When he gave the groups a break 90 minutes later, the girl with the black-dyed hair had walked up to Robert, who when not studying his part had passed the time looking at her. At first it had been amusing, but amusement had changed to irritation as she found him looking at her every time she glanced his way.

"Why don't you take a picture? It'll last longer!"

She had been surprised when, with no change of expression, he took a cellphone out of his pocket and did exactly that. "Thank you. Although I'd prefer something of higher quality, if you would consider posing for me." With a sardonic lift of one eyebrow, he turned away and walked stiffly toward the corridor outside the stage. The Canadian girl looked at Debbie Province, Buckthorn's lead flutist, with whom she was guesting.

"What's his problem, anyway?"

"Don't be too hard on him. He's weird, but it's not his fault."

"Is he a head case? He acts like he has brain damage or something."
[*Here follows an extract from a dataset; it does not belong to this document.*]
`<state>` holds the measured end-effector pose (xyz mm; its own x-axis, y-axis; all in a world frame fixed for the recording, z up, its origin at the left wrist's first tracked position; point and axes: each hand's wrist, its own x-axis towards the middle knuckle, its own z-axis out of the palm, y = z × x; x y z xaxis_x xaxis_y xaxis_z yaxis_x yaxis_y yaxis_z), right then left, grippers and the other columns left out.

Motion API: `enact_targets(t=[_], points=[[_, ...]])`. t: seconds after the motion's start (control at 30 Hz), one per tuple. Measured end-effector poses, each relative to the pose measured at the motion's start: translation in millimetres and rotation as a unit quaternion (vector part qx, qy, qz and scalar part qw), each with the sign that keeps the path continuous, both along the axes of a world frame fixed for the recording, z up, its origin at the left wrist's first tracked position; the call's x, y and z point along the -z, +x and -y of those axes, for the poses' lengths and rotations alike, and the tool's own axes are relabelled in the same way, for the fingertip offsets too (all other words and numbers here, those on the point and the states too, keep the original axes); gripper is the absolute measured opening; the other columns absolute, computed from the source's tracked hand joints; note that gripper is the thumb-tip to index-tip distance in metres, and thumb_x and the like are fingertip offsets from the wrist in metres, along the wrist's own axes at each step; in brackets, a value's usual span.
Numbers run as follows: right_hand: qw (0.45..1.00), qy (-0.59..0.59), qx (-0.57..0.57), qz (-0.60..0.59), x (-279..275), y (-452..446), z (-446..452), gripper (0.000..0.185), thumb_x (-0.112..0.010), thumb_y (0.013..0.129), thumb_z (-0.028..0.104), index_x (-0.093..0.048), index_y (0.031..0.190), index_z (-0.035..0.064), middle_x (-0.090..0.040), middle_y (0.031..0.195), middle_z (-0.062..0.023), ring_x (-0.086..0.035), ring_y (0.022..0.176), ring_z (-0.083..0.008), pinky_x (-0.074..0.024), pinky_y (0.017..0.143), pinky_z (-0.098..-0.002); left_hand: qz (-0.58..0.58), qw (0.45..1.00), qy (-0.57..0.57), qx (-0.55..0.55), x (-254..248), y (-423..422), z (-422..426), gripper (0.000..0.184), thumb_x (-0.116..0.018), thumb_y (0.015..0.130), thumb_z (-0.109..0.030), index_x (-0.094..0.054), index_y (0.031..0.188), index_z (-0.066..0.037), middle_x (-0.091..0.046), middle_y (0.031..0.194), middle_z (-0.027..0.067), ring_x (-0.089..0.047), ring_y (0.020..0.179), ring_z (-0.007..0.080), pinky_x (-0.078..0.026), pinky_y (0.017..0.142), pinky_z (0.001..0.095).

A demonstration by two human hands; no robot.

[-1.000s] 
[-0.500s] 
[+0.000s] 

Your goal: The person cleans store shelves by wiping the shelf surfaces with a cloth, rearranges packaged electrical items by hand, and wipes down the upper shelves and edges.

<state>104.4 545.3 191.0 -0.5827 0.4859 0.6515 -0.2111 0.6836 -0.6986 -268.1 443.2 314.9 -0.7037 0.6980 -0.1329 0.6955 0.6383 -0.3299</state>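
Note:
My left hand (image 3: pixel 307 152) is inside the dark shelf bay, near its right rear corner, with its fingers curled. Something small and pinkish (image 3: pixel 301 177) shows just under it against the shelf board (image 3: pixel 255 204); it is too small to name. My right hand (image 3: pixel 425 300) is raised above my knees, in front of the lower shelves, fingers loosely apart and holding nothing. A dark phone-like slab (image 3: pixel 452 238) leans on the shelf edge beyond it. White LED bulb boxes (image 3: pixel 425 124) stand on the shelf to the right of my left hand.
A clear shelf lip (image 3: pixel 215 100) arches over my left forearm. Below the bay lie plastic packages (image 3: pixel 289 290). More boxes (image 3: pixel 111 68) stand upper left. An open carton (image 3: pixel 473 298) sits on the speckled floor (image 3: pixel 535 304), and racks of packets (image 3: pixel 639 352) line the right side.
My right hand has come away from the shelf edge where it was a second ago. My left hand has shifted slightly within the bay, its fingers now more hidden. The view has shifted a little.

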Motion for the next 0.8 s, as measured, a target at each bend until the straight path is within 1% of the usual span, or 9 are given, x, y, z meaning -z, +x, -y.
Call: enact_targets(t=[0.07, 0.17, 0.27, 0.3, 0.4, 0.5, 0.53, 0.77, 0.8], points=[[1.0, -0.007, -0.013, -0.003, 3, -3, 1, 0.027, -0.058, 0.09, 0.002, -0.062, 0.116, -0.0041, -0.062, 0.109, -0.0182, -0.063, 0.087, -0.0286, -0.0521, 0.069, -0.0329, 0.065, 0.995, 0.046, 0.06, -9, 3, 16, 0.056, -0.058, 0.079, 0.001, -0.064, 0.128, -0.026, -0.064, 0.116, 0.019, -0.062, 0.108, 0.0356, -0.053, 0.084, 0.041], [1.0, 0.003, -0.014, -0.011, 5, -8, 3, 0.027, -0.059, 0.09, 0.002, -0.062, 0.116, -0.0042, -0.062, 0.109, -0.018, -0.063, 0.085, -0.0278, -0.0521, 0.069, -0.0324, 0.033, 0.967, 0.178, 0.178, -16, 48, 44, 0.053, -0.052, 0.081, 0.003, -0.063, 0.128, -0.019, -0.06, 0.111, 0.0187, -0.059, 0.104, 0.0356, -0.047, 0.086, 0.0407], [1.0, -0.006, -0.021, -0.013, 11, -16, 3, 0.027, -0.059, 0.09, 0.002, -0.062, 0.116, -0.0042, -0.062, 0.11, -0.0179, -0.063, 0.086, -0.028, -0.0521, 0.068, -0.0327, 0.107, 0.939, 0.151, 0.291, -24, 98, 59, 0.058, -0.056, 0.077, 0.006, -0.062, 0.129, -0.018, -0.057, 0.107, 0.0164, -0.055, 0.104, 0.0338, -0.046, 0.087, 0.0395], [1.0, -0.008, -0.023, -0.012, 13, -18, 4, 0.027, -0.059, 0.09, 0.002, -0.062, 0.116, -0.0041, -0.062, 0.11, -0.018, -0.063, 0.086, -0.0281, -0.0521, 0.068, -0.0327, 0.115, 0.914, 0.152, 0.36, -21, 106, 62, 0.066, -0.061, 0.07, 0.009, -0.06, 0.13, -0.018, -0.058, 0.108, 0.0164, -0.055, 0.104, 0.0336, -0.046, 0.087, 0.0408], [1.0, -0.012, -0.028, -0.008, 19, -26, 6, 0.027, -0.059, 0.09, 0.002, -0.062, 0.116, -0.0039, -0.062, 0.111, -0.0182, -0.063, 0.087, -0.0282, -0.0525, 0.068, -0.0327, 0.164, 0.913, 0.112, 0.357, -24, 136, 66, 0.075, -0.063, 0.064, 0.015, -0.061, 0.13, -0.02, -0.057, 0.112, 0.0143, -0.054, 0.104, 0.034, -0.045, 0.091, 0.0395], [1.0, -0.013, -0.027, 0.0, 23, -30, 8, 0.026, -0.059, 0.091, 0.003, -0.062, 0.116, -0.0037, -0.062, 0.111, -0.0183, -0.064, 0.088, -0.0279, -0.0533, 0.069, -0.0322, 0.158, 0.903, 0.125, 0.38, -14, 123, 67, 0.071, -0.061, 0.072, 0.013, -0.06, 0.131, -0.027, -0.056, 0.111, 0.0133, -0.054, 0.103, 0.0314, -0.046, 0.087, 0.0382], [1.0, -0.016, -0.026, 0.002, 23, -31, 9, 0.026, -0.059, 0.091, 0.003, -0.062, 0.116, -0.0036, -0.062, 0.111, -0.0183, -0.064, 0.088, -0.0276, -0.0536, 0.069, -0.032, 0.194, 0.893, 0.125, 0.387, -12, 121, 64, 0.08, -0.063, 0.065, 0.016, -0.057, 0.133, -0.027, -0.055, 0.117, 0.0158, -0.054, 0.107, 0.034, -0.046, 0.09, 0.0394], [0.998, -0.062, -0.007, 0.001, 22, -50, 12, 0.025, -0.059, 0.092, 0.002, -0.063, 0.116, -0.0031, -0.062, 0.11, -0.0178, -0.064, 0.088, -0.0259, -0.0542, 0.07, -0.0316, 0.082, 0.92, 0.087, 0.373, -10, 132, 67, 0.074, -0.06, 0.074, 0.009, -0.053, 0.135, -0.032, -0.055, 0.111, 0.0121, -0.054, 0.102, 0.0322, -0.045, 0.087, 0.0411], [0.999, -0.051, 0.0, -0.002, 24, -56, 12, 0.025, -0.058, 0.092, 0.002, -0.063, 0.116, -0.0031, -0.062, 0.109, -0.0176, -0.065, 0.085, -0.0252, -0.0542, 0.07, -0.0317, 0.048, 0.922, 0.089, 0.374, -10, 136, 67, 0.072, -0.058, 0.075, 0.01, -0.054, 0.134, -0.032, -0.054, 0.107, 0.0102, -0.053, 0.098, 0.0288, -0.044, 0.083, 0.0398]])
"You're not far wrong," said Debbie as they headed for the girls' bathroom. "He was in a car crash and that's how he ended up. Cyndy has known him longer than anyone; she can tell you the whole story. Hey, Cyn! Got a sec?" A wholesome-looking blonde looked up at the sink where she was touching up her makeup and came over.

"This is Inga. She's staying with me. Cyndy Blanchard, Inga Gustafson. She wants to know about Spock."

"It's kind of a sad story," Cyndy said as they ambled toward a courtyard where many of the musicians were milling around, chatting, stretching their legs, a few smoking. "Robby and I live close by. His dad and my dad were roommates in college. We played together when we were little. We went to the same preschool, elementary school, swim classes, things like that. He's kind of like - oh, I don't know, like my cousin, I guess; though we aren't related.

"Uncle Win married late. His wife was almost young enough to be his daughter. Mom said once she was a greedy gold-digger with the morals of a bitch in heat. When Robby was six and a bit, she was having an affair. What Mom heard was, she was on her way to drop Robby off for a school trip so she could meet her lover at a hotel when she got into a car crash. She was killed. Robby got thrown through the windshield. He was a real mess. Fractured arms and legs, fractured pelvis, broken ribs, skull fracture, internal injuries, you name it.

"At first they thought he was going to die, but his dad is Chief of Emergency Services at Buckthorn General. He knows medical people all over the country and who the best in their field is. He flew some hotshot neurosurgeon in to put his head back together, an orthopedist to rebuild his arms and legs, and plastic surgeons to patch him up. And Uncle Win hired a physical therapist to work with him for hours every day, seven days a week. But that was later.